» **WHAT YOU SHOULD DO**:
Write the data out again exactly, with every picture removed.

[Records drawn from a dataset]

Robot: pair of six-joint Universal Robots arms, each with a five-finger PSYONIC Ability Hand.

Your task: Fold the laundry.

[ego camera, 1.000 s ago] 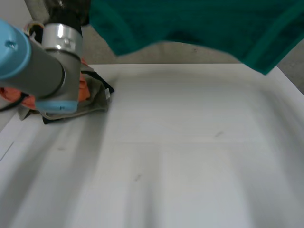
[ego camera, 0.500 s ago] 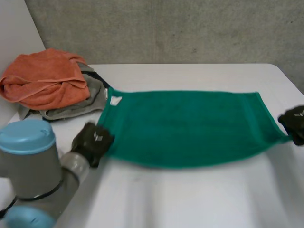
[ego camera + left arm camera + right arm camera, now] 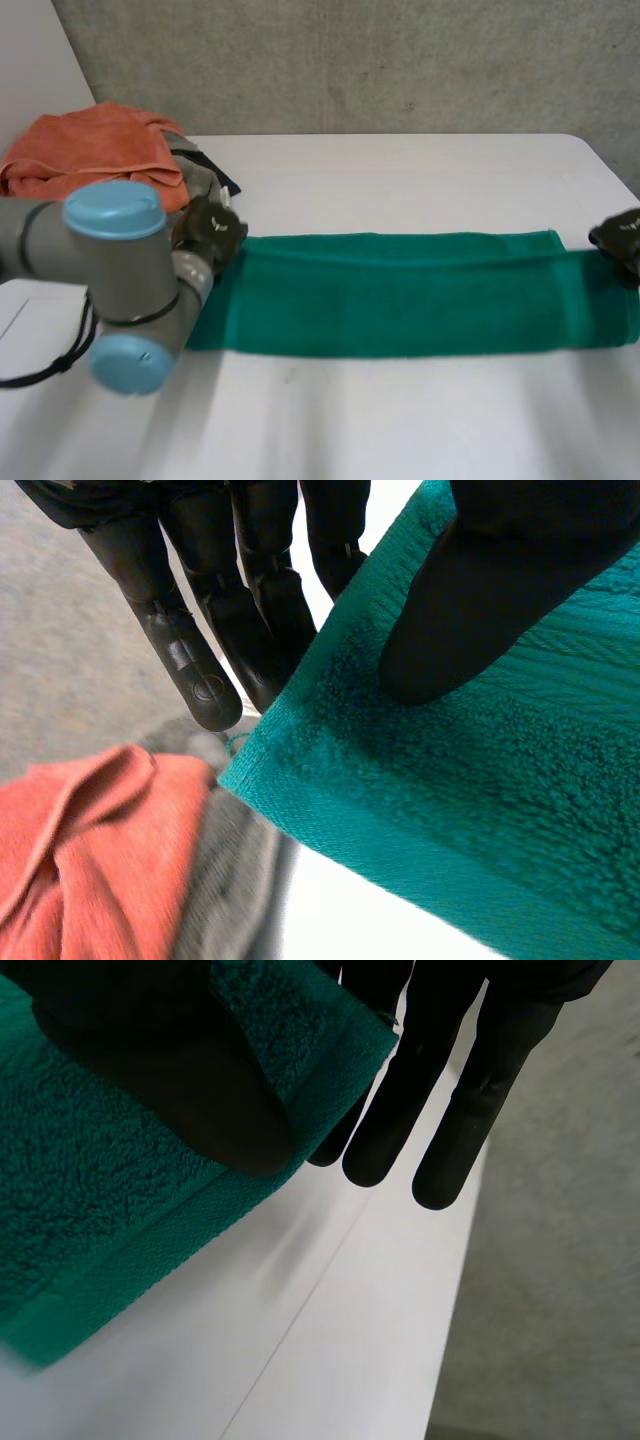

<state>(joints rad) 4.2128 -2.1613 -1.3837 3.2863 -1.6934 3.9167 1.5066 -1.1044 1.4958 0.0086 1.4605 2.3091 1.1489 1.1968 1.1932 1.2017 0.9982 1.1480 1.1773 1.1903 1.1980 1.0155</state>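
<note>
Two hands, head view: my left hand (image 3: pixel 212 230) is on the far left corner of the green towel (image 3: pixel 400 300) and my right hand (image 3: pixel 622 238) is on its far right corner.
Towel, head view: it lies as a long band across the worktop (image 3: pixel 400 430), apparently doubled lengthwise, close beside the orange towel (image 3: pixel 90 150) heaped at the left.
Left wrist view: my thumb (image 3: pixel 450 620) presses on top of the towel's corner and my straight fingers (image 3: pixel 200 670) lie behind its hem, so this hand pinches the cloth. The orange towel and a grey cloth (image 3: pixel 230 880) lie just past the corner.
Right wrist view: the thumb (image 3: pixel 180 1090) is on top and the fingers (image 3: pixel 420 1110) run out past the hem, so this corner looks pinched too, over bare worktop.
Step, as I judge it: setting the doubled edge down square.
Doing it well: I pull both ends equally taut and bring the two corners down level, hem over hem.
Release: I lift both thumbs together, without dragging.
Risk: my left corner may snag on the pile.
</note>
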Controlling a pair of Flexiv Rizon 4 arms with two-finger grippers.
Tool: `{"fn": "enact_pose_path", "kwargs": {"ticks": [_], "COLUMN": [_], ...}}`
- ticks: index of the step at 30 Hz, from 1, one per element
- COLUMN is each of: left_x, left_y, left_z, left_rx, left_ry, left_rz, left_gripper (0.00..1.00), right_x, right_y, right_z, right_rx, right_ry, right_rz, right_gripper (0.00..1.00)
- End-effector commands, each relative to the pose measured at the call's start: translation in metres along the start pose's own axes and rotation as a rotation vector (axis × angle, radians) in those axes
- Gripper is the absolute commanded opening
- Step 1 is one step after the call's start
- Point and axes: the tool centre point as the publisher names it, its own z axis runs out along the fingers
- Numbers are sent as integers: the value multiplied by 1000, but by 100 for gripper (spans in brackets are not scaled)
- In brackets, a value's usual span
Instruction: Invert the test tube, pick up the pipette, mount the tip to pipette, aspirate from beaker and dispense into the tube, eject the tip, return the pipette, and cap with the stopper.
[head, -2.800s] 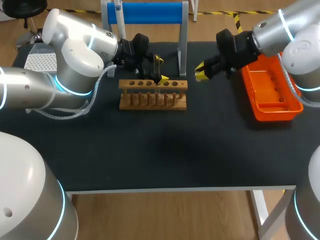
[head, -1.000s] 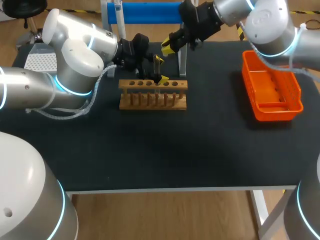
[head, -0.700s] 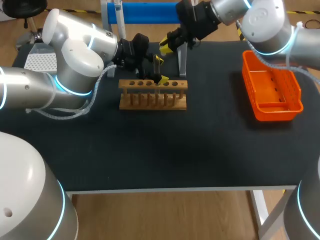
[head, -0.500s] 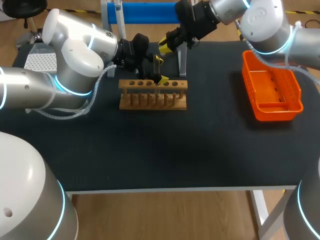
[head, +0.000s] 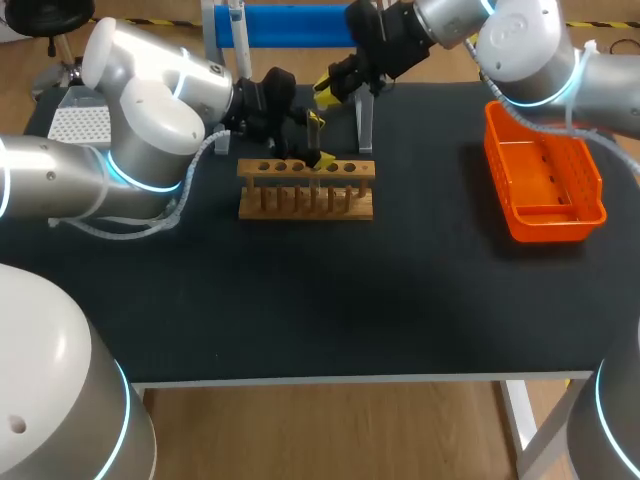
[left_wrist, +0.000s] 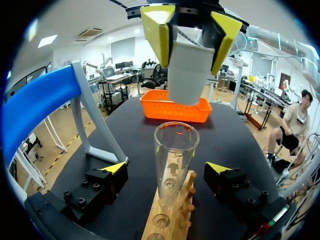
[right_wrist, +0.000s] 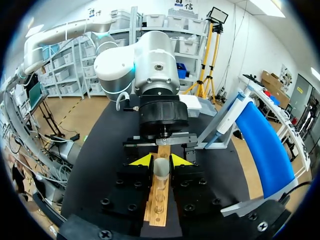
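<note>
1. A white stopper (left_wrist: 186, 70) is gripped by the right hand (left_wrist: 190, 40), just above the open mouth of a glass tube (left_wrist: 173, 160), apart from it.
2. The tube is stood upright in a wooden rack (head: 305, 195), flanked, untouched, by the parted fingers of the left hand (head: 320, 140).

On the tabletop (head: 400, 300): rack (head: 306, 188) left of centre, toward the far edge. Stand (head: 290, 30) behind it at the far edge. Tray (head: 545, 185) along the right edge.

In the rack: test tube (left_wrist: 174, 160), upright, between the left gripper (left_wrist: 166, 167) fingers with gaps on both sides.

Directly above the tube: stopper (left_wrist: 187, 75), clamped in the right gripper (left_wrist: 190, 45).
</note>
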Motion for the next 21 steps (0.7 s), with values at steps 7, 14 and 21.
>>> {"fn": "enact_pose_path", "kwargs": {"ticks": [7,14,21], "left_x": [1,1,1], "left_y": [-1,-1,-1], "left_z": [-2,-2,-2], "left_rx": [-10,-10,-10], "left_ry": [-1,-1,-1], "left_rz": [-3,-3,-3], "left_gripper": [100,100,100], "right_x": [-2,-1,1], "right_y": [2,4,5], "right_z": [4,7,9], "right_rx": [4,0,-1], "right_ry": [10,18,23], "right_rz": [4,10,11], "right_gripper": [0,0,0]}}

» **FINISHED EXERCISE**:
Robot: pair of six-joint Universal Robots arms, each with a five-finger PSYONIC Ability Hand.

Your task: Fold the laundry.

[ego camera, 1.000 s ago] 
[ego camera, 0.500 s ago] 
[ego camera + left arm camera + right arm camera, now] 

<state>(joints rad) 4.2128 -2.1613 -1.3837 3.2863 -1.6934 3.9167 1.5066 -1.1044 1.4958 0.0086 1.4605 2.3091 1.1489 1.1968 1.1932 1.2017 0.9982 1.1480 1.1773 1.1903 1.1980 1.0155</state>
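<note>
Two hands, head view: my left hand (image 3: pixel 212 230) is on the far left corner of the green towel (image 3: pixel 400 300) and my right hand (image 3: pixel 622 238) is on its far right corner.
Towel, head view: it lies as a long band across the worktop (image 3: pixel 400 430), apparently doubled lengthwise, close beside the orange towel (image 3: pixel 90 150) heaped at the left.
Left wrist view: my thumb (image 3: pixel 450 620) presses on top of the towel's corner and my straight fingers (image 3: pixel 200 670) lie behind its hem, so this hand pinches the cloth. The orange towel and a grey cloth (image 3: pixel 230 880) lie just past the corner.
Right wrist view: the thumb (image 3: pixel 180 1090) is on top and the fingers (image 3: pixel 420 1110) run out past the hem, so this corner looks pinched too, over bare worktop.
Step, as I judge it: setting the doubled edge down square.
Doing it well: I pull both ends equally taut and bring the two corners down level, hem over hem.
Release: I lift both thumbs together, without dragging.
Risk: my left corner may snag on the pile.
</note>
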Controlling a pair of Flexiv Rizon 4 arms with two-finger grippers.
Tool: `{"fn": "enact_pose_path", "kwargs": {"ticks": [_], "COLUMN": [_], ...}}`
- ticks: index of the step at 30 Hz, from 1, one per element
- COLUMN is each of: left_x, left_y, left_z, left_rx, left_ry, left_rz, left_gripper (0.00..1.00), right_x, right_y, right_z, right_rx, right_ry, right_rz, right_gripper (0.00..1.00)
- End-effector commands, each relative to the pose measured at the call's start: translation in metres along the start pose's own axes and rotation as a rotation vector (axis × angle, radians) in those axes
- Gripper is the absolute commanded opening
- Step 1 is one step after the call's start
- Point and axes: the tool centre point as the publisher names it, its own z axis runs out along the fingers
- Numbers are sent as integers: the value multiplied by 1000, but by 100 for gripper (spans in brackets are not scaled)
- In brackets, a value's usual span
Instruction: Invert the test tube, pick up the pipette, mount the tip to pipette, aspirate from beaker and dispense into the tube, eject the tip, return the pipette, and cap with the stopper.
[head, -2.800s] 
[head, -1.000s] 
[head, -0.700s] 
[head, -0.500s] 
[head, +0.000s] 
[left_wrist, +0.000s] 
[right_wrist, +0.000s] 
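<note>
1. A white stopper (left_wrist: 186, 70) is gripped by the right hand (left_wrist: 190, 40), just above the open mouth of a glass tube (left_wrist: 173, 160), apart from it.
2. The tube is stood upright in a wooden rack (head: 305, 195), flanked, untouched, by the parted fingers of the left hand (head: 320, 140).

On the tabletop (head: 400, 300): rack (head: 306, 188) left of centre, toward the far edge. Stand (head: 290, 30) behind it at the far edge. Tray (head: 545, 185) along the right edge.

In the rack: test tube (left_wrist: 174, 160), upright, between the left gripper (left_wrist: 166, 167) fingers with gaps on both sides.

Directly above the tube: stopper (left_wrist: 187, 75), clamped in the right gripper (left_wrist: 190, 45).
</note>
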Motion for the next 21 steps (0.7 s), with values at steps 7, 14 and 21.
>>> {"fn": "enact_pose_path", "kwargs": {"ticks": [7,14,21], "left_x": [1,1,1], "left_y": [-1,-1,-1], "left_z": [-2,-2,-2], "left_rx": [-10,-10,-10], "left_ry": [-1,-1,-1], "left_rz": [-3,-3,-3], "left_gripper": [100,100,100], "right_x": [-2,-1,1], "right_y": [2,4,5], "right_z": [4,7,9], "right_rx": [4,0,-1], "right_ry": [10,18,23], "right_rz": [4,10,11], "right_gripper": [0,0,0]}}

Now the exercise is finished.